Return every line from the records below with the string "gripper".

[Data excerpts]

=== Begin Enclosure ===

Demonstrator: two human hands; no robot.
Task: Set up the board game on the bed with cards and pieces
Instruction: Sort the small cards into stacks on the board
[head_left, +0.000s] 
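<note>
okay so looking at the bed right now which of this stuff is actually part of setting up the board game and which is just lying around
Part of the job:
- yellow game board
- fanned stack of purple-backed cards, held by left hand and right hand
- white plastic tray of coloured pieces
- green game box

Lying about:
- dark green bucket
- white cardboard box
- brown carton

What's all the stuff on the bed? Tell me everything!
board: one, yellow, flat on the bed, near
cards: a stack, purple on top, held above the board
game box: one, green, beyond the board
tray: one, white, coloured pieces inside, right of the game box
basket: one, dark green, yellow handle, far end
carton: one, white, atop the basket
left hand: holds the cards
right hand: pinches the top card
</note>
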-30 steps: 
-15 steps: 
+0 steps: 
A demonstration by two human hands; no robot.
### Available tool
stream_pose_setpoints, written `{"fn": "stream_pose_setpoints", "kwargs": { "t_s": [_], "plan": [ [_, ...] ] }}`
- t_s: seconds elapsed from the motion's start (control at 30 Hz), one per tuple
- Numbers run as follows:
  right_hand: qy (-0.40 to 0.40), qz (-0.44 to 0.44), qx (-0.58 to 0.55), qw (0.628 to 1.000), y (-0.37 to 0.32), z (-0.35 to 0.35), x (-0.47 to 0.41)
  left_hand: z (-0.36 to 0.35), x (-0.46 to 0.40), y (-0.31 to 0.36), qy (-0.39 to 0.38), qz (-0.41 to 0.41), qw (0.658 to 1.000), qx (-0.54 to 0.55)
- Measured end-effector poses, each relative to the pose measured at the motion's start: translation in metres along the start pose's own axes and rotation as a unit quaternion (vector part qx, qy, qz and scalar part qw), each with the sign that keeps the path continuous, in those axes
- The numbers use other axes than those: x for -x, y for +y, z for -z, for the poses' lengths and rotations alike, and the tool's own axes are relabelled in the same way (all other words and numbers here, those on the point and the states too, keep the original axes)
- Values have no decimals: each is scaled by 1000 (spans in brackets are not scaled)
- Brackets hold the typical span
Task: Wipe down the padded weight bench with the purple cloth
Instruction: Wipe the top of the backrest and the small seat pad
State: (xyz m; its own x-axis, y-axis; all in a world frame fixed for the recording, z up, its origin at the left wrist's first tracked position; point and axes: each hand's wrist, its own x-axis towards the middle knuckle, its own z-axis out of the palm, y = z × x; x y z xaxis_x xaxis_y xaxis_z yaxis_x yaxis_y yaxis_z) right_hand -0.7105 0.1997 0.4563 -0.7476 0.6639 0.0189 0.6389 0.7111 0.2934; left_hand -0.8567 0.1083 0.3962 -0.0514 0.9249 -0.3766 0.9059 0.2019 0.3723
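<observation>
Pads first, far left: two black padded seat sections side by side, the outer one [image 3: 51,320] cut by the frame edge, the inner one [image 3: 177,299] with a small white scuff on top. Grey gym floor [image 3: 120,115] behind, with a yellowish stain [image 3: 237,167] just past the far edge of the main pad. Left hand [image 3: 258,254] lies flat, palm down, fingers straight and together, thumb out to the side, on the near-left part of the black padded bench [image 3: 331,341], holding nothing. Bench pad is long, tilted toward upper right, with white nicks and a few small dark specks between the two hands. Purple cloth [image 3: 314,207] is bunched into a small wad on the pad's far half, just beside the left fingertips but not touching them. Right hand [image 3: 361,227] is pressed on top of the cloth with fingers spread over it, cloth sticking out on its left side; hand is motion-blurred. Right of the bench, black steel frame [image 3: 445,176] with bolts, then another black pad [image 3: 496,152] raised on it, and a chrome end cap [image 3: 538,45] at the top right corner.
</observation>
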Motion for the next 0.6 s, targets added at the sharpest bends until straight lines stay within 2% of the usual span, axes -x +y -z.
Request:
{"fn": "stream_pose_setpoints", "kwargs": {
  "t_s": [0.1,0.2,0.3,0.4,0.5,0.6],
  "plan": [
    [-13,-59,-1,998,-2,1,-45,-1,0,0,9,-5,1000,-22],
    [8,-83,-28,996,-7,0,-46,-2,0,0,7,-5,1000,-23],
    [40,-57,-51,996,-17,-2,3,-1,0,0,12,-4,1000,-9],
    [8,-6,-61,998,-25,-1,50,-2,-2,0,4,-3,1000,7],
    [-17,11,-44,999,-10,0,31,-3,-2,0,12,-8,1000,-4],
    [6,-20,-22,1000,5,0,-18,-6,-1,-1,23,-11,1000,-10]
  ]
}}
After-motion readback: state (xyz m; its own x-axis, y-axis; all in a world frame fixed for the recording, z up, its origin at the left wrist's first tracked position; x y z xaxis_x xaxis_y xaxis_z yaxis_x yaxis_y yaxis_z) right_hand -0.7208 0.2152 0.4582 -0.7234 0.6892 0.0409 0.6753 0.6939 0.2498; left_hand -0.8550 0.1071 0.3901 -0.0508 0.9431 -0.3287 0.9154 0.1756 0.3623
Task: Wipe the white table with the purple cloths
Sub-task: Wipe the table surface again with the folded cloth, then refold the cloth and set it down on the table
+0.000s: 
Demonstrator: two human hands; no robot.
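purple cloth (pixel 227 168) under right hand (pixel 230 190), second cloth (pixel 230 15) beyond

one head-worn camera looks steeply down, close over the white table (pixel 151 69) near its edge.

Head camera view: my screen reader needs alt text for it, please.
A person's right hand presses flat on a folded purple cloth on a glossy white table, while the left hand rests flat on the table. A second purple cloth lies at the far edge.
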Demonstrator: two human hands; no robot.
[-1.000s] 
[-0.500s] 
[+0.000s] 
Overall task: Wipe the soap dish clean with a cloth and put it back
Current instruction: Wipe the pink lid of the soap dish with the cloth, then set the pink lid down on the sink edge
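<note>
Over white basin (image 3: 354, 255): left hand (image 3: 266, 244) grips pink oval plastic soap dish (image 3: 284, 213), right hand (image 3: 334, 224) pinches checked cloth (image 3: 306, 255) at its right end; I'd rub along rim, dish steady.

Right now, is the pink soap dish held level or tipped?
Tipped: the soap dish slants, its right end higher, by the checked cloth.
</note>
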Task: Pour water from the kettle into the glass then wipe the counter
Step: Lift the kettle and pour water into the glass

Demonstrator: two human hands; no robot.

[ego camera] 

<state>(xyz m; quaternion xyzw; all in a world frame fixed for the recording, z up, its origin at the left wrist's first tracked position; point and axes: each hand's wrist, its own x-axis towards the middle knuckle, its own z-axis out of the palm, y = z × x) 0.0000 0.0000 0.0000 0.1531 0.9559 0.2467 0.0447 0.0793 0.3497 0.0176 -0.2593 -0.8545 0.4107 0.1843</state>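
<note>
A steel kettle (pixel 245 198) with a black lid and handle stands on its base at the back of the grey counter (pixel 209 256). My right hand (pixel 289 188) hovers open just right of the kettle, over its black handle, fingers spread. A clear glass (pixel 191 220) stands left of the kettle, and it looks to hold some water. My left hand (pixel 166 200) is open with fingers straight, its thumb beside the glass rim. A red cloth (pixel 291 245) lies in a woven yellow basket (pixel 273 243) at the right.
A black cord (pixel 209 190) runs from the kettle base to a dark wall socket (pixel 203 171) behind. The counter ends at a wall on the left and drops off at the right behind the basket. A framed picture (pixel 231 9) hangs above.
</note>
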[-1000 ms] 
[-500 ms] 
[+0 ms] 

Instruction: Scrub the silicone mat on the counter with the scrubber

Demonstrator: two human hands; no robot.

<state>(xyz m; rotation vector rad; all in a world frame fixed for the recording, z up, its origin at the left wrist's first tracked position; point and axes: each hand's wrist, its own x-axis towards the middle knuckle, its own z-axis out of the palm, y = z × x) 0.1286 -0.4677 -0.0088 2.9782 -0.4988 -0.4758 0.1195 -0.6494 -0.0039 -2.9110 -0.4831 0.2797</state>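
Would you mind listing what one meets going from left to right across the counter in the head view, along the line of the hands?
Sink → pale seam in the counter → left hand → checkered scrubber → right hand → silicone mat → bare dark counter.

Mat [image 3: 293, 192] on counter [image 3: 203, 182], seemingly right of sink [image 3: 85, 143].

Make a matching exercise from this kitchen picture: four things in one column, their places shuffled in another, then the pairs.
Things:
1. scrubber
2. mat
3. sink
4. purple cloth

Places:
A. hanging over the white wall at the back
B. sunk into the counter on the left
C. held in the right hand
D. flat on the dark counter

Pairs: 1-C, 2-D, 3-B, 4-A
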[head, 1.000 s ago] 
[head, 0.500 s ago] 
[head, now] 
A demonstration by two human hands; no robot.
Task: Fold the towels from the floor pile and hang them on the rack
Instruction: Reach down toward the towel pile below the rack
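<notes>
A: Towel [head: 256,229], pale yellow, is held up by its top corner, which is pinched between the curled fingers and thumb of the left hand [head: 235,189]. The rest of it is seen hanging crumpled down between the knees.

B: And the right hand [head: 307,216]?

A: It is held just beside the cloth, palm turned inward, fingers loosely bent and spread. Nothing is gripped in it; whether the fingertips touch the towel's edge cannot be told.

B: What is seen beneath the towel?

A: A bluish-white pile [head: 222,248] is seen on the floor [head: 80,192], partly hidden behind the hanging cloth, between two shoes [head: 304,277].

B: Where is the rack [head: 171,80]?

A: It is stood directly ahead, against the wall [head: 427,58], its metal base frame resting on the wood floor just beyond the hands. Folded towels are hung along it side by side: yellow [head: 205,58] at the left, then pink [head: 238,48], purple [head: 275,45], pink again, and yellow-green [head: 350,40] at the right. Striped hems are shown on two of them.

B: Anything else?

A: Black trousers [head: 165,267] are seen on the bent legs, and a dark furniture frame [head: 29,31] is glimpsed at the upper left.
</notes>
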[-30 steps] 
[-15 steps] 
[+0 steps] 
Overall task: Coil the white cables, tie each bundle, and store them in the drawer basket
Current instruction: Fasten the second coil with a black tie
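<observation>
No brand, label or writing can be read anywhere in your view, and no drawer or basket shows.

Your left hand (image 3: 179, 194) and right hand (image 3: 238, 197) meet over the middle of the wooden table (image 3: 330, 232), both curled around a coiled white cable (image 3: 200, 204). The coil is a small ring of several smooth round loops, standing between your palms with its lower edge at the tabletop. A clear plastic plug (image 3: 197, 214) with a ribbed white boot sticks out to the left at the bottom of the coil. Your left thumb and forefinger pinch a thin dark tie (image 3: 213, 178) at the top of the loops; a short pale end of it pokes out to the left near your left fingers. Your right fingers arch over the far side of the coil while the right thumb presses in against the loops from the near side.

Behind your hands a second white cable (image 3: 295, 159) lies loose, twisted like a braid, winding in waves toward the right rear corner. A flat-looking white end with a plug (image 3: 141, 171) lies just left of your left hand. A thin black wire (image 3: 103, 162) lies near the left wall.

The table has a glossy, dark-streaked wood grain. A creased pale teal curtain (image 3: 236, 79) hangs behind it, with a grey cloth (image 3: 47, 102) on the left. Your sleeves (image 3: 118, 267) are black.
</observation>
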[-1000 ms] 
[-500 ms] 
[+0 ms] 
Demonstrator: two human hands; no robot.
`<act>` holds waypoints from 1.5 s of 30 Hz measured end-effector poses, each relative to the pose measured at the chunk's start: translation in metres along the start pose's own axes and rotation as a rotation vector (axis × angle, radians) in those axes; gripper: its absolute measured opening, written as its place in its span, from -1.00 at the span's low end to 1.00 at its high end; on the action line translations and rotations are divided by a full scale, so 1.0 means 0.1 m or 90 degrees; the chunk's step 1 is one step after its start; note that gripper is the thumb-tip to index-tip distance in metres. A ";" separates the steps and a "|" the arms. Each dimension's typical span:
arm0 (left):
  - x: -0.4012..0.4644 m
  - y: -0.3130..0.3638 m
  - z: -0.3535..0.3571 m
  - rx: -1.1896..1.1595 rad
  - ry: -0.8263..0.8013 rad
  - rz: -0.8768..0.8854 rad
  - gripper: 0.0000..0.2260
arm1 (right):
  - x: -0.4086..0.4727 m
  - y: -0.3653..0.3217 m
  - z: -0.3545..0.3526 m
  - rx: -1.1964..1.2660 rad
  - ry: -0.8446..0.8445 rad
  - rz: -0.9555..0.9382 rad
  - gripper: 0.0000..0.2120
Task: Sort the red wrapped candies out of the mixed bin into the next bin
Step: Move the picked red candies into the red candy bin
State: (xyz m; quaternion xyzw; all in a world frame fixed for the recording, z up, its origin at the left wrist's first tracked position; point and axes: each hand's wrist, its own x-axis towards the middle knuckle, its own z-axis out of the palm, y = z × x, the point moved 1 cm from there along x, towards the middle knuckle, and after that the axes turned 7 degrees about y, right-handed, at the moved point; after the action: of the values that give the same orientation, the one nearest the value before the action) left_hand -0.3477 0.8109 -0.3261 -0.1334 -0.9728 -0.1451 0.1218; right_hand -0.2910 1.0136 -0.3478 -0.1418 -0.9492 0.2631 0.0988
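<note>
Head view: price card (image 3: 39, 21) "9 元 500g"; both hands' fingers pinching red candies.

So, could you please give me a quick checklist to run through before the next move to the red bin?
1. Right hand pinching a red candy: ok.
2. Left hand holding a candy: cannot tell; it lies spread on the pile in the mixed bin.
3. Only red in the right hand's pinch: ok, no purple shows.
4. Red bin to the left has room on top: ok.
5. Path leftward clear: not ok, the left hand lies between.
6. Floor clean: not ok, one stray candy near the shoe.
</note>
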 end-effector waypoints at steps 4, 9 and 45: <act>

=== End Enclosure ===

▸ Answer to the exercise
`<act>` holds waypoints from 1.5 s of 30 Hz measured end-effector poses, each relative to the pose measured at the chunk's start: translation in metres along the start pose's own axes and rotation as a rotation vector (axis × angle, radians) in those axes; gripper: its absolute measured opening, written as its place in its span, from -1.00 at the span's low end to 1.00 at its high end; on the action line translations and rotations are divided by a full scale, so 1.0 means 0.1 m or 90 degrees; the chunk's step 1 is one step after its start; note that gripper is the thumb-tip to index-tip distance in metres. A ";" separates the steps and a "|" the arms. Each dimension's typical span:
  - gripper: 0.0000..0.2260
  - gripper: 0.0000..0.2120

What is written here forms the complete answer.